### WHAT YOU WILL DO
Search the entries for the word "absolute". Copy each line in which it is found.

### SUPPLIED DATA
== == ==
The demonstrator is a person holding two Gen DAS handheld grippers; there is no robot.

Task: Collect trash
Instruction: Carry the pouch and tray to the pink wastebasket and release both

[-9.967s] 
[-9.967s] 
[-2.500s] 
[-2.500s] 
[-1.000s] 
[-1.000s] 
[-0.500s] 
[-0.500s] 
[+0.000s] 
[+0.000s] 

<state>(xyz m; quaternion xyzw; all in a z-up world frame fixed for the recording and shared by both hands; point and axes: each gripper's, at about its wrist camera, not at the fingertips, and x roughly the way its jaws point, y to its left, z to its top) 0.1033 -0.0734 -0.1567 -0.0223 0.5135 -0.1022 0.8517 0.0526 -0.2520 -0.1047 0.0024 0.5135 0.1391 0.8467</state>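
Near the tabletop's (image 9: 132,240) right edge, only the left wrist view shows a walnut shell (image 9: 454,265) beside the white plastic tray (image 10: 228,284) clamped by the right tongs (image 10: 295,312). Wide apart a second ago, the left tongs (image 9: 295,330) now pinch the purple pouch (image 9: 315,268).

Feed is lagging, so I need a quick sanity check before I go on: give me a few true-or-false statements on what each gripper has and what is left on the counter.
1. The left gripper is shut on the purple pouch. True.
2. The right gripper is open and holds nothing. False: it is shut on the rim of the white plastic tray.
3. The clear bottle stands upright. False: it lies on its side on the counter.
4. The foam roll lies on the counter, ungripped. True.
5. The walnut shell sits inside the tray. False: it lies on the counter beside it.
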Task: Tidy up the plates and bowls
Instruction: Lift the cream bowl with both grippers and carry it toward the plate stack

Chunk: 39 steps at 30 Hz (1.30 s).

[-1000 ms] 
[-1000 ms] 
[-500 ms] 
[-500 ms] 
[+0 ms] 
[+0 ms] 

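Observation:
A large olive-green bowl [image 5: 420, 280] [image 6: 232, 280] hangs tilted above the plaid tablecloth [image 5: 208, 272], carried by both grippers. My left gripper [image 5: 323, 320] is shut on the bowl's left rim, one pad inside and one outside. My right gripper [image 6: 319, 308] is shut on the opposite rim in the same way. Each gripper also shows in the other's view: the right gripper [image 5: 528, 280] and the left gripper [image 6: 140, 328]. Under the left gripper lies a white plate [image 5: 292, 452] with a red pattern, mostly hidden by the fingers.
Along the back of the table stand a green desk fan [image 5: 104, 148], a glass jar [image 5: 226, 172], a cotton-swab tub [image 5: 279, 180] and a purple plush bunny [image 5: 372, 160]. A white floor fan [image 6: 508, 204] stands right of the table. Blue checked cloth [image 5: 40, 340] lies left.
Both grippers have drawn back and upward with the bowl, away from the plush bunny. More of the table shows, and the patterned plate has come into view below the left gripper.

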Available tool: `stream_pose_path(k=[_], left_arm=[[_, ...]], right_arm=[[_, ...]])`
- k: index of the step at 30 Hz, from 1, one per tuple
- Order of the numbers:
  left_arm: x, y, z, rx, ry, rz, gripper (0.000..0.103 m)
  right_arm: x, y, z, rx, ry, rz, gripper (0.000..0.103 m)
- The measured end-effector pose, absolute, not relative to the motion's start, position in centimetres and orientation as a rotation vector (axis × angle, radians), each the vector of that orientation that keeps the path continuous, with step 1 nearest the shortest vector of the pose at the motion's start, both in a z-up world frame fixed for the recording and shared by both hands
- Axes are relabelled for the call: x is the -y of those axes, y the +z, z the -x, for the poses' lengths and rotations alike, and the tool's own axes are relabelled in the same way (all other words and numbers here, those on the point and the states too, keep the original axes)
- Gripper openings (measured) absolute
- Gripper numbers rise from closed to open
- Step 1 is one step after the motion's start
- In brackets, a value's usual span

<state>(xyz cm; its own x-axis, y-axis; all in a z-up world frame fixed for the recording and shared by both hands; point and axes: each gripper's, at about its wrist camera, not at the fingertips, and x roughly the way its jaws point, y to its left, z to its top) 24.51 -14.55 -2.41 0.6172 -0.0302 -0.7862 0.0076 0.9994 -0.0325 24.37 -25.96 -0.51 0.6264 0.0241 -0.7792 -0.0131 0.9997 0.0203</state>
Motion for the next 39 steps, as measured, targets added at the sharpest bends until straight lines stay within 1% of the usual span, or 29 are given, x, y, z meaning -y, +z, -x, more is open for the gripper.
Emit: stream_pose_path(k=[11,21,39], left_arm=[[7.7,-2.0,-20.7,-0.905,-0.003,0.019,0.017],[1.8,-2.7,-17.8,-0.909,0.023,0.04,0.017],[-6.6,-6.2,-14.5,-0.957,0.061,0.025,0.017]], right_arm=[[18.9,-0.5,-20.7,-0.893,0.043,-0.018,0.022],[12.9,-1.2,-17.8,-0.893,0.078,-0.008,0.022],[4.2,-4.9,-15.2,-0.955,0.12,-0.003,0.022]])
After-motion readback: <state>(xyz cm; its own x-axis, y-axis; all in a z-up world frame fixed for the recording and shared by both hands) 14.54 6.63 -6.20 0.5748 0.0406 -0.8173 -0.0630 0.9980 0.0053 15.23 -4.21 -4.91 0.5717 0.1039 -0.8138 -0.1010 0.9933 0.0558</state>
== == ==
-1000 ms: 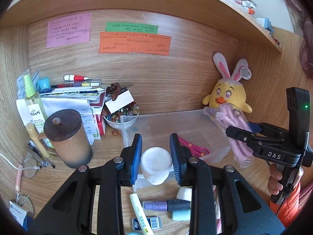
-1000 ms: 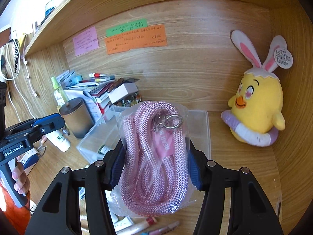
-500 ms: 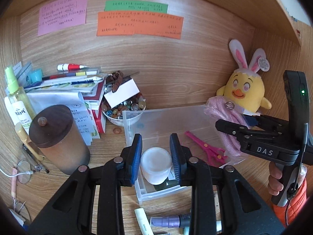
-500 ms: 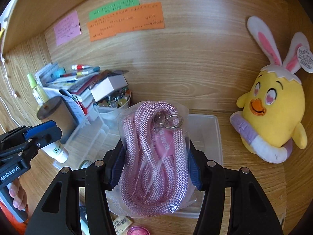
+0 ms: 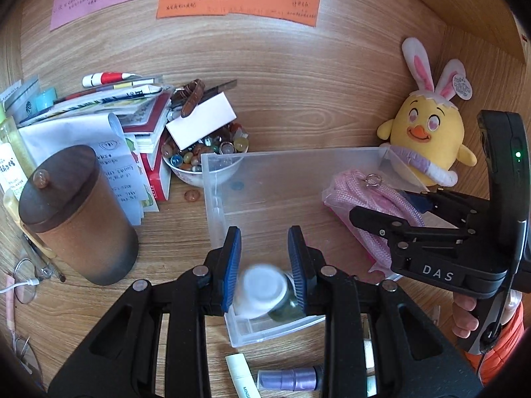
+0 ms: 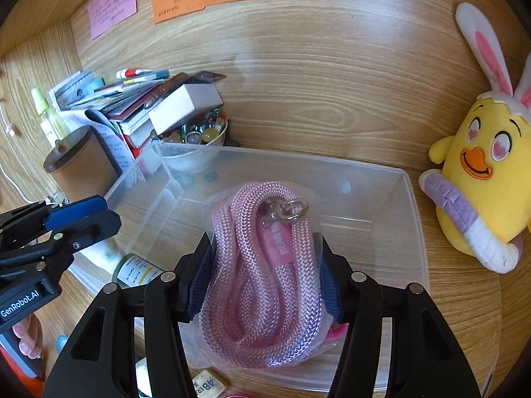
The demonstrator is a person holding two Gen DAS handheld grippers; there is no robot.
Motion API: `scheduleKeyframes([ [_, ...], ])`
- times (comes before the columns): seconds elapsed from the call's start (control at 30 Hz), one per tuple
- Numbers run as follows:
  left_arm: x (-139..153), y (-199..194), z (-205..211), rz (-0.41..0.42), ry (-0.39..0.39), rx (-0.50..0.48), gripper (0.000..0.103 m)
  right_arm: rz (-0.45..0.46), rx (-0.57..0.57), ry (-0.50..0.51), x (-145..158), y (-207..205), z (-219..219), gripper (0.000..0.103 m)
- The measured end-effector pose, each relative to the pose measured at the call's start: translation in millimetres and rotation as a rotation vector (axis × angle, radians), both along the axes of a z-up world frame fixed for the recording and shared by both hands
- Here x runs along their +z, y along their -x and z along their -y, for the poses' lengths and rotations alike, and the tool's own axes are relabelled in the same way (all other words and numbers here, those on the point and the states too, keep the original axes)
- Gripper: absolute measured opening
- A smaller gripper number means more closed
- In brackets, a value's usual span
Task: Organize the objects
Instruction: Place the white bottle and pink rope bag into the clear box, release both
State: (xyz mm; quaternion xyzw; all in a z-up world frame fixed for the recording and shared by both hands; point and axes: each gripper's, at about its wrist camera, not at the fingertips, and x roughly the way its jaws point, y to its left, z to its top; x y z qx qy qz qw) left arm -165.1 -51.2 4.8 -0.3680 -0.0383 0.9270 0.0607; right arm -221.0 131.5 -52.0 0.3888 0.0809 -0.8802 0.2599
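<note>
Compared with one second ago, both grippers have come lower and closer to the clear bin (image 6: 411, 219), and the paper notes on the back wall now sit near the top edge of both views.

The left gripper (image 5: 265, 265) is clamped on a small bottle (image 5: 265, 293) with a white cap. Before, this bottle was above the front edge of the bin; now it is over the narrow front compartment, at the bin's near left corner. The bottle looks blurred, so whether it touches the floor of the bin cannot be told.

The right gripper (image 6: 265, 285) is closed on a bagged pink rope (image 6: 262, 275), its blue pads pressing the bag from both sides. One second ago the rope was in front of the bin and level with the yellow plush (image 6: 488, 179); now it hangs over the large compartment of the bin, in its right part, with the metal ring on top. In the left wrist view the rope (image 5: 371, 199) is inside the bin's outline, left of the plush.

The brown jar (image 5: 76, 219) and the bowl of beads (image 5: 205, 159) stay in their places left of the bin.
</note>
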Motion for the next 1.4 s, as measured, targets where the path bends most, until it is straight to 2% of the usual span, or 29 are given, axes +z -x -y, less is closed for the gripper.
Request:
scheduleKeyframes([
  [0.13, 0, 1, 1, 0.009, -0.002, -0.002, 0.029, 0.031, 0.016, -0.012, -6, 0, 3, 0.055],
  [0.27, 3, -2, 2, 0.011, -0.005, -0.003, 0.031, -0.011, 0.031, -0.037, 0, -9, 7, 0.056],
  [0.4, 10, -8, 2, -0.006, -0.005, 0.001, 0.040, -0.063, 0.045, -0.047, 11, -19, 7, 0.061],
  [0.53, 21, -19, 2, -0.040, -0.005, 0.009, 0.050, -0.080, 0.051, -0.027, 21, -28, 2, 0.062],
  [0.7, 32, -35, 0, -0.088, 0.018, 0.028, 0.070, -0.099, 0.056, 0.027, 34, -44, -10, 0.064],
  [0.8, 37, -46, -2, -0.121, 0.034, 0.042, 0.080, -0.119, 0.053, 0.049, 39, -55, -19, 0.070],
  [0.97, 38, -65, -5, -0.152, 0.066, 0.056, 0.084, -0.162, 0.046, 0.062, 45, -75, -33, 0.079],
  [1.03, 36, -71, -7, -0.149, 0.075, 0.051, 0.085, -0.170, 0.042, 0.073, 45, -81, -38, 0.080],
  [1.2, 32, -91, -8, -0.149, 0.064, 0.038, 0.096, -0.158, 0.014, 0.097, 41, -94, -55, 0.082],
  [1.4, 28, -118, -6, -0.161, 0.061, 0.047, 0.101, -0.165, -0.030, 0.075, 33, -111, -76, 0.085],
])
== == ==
### REPLY TO THE TASK
- The measured end-effector pose, absolute, not relative to the motion's start, position in centimetres and orientation as a rotation vector (axis × angle, radians), each the vector of that orientation that keeps the path continuous, with step 1 nearest the shortest vector of the pose at the motion's start, both in a z-up world frame fixed for the recording and shared by both hands
- Gripper openings (measured) absolute
- Gripper: absolute measured opening

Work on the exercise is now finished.